Nagpal J P, Khanduja K L, Sharma R R, Majumdar S, Singh R, Gupta M P, Dogra S C
Biochem Med. 1985 Aug;34(1):11-6. doi: 10.1016/0006-2944(85)90056-0.
Effect of depot medroxyprogesterone acetate on the hepatic drug-metabolizing enzymes was studied in female protein-deficient and normal pair-fed rats. Treatment with this drug did not cause any change in organ weight, microsomal protein, and soluble protein yield per gram of tissue in both groups. MPA administration resulted in significant increases in the content of cytochrome P-450 and b5, and activities of benzo[a]pyrene hydroxylase, UDP-glucuronosyltransferase, and NADPH-Cyt c reductase in both pair-fed control and protein-deficient rats. However, the content of glutathione and activity of glutathione-S-transferase were not affected appreciably. The present study suggests that MPA treatment induces drug-metabolizing enzymes in liver to almost the same extent in both protein-deficient and normal pair-fed rats.

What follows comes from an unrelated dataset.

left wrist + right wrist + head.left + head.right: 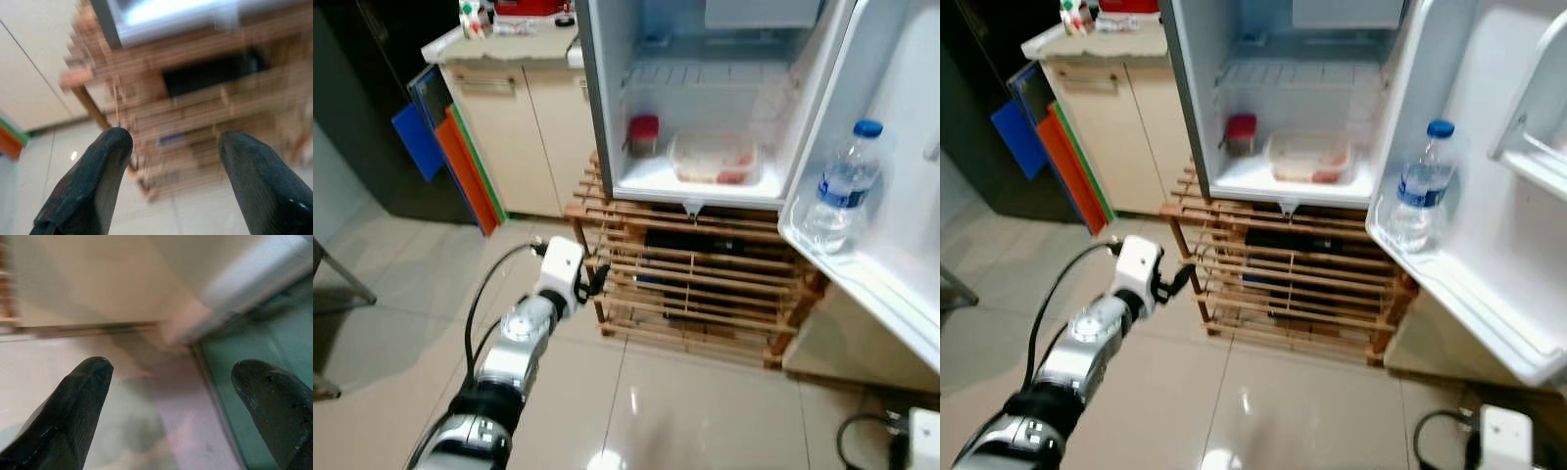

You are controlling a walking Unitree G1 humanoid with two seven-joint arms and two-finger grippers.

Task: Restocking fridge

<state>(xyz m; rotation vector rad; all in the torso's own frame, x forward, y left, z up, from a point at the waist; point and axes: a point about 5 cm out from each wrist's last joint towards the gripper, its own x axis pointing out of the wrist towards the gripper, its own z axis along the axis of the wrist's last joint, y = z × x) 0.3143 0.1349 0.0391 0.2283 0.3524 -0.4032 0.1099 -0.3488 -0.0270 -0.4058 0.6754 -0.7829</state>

在蛋白质缺乏的雌性大鼠和正常配对喂养的雌性大鼠中,研究了醋酸甲羟孕酮长效注射剂对肝脏药物代谢酶的影响。两组大鼠使用该药物治疗后,器官重量、微粒体蛋白以及每克组织的可溶性蛋白产量均未发生任何变化。在配对喂养的对照大鼠和蛋白质缺乏的大鼠中,给予醋酸甲羟孕酮均导致细胞色素P - 450和b5含量显著增加,以及苯并[a]芘羟化酶、尿苷二磷酸葡萄糖醛酸基转移酶和NADPH - 细胞色素c还原酶活性显著增加。然而,谷胱甘肽含量和谷胱甘肽 - S - 转移酶活性未受到明显影响。本研究表明,在蛋白质缺乏的大鼠和正常配对喂养的大鼠中,醋酸甲羟孕酮治疗对肝脏药物代谢酶的诱导程度几乎相同。